» **Instructions to follow**
Repeat nothing but the lines below running from the one containing "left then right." to the one containing "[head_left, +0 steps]". Keep both end lines.

» **Source material**
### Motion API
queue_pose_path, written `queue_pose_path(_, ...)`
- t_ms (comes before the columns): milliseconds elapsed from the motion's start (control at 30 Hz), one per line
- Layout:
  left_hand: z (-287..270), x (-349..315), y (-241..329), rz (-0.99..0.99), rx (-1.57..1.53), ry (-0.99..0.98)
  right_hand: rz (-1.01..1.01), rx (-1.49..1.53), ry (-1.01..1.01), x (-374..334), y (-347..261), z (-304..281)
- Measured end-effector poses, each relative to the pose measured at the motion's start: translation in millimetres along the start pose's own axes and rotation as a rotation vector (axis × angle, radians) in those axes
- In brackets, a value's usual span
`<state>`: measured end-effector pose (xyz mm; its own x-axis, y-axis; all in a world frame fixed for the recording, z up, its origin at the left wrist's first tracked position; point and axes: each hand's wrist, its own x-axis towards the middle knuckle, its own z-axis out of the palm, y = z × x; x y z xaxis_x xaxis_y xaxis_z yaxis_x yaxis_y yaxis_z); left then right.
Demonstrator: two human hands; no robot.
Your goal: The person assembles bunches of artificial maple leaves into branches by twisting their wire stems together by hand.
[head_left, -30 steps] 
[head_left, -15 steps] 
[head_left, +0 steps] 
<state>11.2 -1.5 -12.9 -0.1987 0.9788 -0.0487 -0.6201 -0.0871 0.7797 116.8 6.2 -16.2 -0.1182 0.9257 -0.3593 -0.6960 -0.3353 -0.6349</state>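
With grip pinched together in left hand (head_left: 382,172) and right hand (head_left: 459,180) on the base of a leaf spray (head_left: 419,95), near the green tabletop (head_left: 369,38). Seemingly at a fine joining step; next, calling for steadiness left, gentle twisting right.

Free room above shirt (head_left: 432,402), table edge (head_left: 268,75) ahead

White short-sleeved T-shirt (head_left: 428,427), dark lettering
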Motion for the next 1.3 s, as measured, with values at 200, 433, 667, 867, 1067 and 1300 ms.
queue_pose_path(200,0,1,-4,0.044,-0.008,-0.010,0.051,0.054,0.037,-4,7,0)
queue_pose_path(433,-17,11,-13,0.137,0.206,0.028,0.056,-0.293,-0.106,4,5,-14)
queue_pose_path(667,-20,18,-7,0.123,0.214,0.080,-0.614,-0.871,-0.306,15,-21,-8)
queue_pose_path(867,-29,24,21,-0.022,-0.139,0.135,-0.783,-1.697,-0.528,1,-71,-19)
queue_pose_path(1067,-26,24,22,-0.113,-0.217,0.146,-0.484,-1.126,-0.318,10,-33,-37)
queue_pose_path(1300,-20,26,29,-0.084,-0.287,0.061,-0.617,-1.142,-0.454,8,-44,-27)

» **Final answer**
`<state>`: measured end-effector pose (xyz mm; its own x-axis, y-axis; all in a world frame fixed for the recording, z up, its origin at the left wrist's first tracked position; point and axes: each hand's wrist, its own x-axis towards the middle knuckle, its own z-axis out of the palm, y = z × x; x y z xaxis_x xaxis_y xaxis_z yaxis_x yaxis_y yaxis_z); left then right.
Demonstrator: two human hands; no robot.
Your goal: The person assembles bunches of artificial maple leaves into branches by twisting their wire stems together by hand.
[head_left, -30 steps] 
[head_left, -15 steps] 
[head_left, +0 steps] 

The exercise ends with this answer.